● **REQUIRED WORK**: How many lines in the data that follows contain the word "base"? Only that number is needed.

● **DATA PROVIDED**:
________________________________________

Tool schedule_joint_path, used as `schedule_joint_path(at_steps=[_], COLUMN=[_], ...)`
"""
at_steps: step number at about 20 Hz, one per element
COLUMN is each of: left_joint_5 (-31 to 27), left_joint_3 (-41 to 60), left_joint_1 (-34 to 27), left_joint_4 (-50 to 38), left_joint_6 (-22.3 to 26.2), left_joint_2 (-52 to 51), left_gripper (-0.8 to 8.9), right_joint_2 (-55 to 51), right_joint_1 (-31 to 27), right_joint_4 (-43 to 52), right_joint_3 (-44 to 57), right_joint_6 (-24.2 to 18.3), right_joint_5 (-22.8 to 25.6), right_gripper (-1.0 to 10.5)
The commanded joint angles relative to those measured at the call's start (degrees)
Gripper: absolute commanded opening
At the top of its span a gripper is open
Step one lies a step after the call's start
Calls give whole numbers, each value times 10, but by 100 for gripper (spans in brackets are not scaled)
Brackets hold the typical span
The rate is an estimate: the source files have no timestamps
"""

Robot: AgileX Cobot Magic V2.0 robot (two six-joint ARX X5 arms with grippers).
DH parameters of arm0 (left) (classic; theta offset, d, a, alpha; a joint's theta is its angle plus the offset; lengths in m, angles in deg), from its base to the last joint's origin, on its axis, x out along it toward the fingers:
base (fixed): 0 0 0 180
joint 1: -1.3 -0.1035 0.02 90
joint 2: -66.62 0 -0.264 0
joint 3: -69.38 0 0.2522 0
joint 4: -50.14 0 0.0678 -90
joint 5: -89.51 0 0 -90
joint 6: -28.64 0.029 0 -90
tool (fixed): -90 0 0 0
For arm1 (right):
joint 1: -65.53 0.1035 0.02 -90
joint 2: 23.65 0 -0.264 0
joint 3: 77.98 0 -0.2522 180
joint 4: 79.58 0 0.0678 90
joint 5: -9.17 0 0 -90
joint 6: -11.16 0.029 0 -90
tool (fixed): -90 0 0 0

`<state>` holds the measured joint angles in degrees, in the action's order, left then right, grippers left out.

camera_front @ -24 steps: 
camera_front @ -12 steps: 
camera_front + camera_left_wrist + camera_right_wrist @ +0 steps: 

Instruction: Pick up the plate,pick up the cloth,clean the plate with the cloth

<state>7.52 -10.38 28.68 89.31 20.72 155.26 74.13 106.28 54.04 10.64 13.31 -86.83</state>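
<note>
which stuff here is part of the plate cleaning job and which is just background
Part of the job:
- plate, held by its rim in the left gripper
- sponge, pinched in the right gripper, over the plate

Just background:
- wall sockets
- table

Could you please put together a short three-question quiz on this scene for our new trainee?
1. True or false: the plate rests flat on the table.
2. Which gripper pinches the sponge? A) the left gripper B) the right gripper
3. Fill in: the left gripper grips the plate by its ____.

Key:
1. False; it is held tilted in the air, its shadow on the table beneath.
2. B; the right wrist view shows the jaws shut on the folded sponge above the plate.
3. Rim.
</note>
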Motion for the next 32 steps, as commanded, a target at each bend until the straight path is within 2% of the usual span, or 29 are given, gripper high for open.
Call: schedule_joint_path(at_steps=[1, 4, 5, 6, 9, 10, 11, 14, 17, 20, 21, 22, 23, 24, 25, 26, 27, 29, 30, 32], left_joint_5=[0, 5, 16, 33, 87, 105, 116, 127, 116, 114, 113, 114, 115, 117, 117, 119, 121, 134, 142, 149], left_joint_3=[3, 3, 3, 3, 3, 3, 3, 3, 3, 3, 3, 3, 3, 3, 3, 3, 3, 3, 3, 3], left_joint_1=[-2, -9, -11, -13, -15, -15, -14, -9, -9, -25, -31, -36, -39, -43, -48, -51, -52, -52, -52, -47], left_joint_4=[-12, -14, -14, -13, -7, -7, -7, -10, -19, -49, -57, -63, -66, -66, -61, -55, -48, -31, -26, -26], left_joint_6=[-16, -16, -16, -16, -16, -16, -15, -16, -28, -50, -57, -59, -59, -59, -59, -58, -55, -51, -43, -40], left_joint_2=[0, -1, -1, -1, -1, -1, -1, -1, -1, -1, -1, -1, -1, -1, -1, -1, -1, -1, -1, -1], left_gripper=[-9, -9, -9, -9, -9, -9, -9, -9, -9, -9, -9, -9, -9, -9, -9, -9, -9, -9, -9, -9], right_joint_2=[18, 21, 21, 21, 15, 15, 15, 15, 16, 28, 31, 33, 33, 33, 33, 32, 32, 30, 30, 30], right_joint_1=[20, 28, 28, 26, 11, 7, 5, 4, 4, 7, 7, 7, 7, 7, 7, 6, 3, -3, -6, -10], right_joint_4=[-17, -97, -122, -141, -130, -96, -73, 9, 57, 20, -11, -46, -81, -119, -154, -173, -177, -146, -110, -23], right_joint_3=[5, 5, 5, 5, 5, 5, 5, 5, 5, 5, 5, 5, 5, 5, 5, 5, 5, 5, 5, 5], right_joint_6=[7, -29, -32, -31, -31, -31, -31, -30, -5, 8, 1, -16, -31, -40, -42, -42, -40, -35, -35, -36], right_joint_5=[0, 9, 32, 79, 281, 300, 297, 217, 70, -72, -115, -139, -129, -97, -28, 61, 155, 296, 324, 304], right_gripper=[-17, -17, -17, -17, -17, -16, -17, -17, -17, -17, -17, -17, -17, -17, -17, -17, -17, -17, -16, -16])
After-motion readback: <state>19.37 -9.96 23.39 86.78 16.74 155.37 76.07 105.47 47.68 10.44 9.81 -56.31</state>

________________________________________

● **WORKED SOLUTION**: 2